Larangan tersebut disampaika Hakim Ketua Dwi Elyarahma Sulistiyowati dalam persidangan di PN Jakpus pada Kamis (18/12/2025). Pada sidang ini, lima orang saksi akan dihadirkan masing-masing dua petugas rutan dan tiga saksi dari kepolisian.
"Boleh direkam, semua boleh melihat tapi tidak live," kata Dwi dalam sidang itu.
Dwi tidak mempersoalkan kalau sidang akan direkam oleh awak media. Tapi Dwi meminta sidang disiarkan secara langsung. "Boleh diliput tapi jangan live," ujar Dwi.
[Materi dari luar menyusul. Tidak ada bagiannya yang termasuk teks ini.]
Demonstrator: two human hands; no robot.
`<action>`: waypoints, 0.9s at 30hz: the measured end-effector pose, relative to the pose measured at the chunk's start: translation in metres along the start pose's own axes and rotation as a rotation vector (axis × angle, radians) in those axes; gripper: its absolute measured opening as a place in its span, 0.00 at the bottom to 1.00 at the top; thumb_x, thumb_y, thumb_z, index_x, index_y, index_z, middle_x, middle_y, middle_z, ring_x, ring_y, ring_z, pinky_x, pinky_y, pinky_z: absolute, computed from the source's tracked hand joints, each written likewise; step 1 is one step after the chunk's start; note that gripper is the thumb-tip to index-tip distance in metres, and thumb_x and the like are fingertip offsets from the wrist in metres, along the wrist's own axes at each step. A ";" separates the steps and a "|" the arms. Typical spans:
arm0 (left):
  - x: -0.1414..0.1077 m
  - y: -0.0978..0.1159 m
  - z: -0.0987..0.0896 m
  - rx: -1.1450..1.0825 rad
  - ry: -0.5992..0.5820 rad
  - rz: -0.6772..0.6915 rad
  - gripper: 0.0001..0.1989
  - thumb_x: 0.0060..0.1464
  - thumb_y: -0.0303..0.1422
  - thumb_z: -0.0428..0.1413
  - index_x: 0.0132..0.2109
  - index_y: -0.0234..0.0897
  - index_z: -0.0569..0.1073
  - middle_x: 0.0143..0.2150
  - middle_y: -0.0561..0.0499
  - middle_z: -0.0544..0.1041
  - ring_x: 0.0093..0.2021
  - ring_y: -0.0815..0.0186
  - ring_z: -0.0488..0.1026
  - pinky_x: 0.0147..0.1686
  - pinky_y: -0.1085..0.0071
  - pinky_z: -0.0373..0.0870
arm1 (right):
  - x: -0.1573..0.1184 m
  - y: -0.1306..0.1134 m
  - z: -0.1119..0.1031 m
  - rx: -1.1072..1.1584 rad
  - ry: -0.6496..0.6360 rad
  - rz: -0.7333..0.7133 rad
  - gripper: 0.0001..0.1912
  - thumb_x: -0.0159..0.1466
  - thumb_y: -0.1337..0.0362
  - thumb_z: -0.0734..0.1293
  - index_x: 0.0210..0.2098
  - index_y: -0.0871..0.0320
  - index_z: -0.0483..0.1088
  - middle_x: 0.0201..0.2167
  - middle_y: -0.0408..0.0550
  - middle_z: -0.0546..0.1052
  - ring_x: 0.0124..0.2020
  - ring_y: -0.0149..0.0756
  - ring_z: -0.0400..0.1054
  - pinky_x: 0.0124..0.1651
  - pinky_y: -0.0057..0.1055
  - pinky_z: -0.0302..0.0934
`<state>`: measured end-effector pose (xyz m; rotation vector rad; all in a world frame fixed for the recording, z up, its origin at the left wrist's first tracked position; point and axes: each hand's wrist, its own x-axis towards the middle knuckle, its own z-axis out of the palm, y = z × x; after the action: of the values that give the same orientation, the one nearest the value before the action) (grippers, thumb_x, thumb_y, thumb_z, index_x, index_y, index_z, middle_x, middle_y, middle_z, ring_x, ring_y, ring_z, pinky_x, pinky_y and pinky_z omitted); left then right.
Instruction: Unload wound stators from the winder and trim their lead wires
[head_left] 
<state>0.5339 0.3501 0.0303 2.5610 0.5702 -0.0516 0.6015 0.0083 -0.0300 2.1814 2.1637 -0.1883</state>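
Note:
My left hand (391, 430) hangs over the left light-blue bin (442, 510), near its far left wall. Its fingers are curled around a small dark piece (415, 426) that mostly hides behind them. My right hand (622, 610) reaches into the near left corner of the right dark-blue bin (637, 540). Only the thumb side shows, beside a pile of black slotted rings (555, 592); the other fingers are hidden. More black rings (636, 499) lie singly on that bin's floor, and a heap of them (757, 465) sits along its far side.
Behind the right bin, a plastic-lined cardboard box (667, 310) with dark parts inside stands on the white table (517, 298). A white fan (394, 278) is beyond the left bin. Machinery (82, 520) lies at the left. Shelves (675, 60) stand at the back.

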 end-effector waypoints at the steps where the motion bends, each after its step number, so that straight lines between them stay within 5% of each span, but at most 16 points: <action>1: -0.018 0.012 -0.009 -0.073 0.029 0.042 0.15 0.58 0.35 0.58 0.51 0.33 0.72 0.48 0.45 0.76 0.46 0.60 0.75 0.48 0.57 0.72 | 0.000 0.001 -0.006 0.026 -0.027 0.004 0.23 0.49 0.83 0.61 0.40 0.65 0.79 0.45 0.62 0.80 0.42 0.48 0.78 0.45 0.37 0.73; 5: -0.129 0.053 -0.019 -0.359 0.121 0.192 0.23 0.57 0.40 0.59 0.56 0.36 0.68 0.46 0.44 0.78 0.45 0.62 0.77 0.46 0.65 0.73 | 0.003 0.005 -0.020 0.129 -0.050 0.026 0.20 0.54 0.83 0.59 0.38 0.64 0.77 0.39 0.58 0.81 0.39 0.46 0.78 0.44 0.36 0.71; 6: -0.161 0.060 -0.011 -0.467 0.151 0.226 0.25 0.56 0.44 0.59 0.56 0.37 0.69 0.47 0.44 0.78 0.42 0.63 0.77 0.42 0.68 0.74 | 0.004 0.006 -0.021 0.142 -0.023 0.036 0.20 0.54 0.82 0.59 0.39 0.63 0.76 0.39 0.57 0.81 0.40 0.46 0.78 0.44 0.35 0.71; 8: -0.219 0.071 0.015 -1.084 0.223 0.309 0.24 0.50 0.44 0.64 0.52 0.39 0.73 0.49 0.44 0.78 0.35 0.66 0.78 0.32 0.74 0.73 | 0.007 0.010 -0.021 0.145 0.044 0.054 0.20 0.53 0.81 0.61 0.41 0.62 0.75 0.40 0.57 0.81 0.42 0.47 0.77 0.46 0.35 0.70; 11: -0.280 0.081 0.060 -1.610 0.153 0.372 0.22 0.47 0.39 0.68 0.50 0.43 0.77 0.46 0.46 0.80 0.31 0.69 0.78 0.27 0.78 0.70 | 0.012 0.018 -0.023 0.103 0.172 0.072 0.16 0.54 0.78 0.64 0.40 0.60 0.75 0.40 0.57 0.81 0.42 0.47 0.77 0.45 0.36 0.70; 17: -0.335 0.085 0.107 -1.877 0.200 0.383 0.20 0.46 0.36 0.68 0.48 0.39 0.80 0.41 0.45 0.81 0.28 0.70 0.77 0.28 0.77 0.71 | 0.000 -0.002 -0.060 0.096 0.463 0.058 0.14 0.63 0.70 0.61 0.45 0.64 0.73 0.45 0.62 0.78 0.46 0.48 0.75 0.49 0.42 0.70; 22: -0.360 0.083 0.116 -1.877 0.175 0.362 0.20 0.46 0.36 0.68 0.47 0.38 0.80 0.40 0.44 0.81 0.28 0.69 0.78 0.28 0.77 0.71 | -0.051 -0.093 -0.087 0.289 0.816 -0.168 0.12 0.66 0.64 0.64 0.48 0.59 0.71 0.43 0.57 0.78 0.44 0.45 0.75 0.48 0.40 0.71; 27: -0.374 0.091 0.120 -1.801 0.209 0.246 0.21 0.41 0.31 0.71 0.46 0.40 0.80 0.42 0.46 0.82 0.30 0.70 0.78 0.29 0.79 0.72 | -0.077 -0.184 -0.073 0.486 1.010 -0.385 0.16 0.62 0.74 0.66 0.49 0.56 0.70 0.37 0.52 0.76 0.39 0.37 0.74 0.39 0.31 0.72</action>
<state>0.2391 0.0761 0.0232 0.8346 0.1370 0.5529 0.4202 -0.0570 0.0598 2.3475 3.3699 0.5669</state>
Dwi menjelaskan larangan itu karena agenda sidang ini berupa pemeriksaan saksi. Tujuannya guna menghindari satu saksi mempelajari atau menyimak keterangan saksi lainnya. "Takutnya masih ada saksi yang lain. Dari penasihat hukum masih ada saksi, penuntut umum masih ada saksi. Kami menjaga itu," kata Dwi.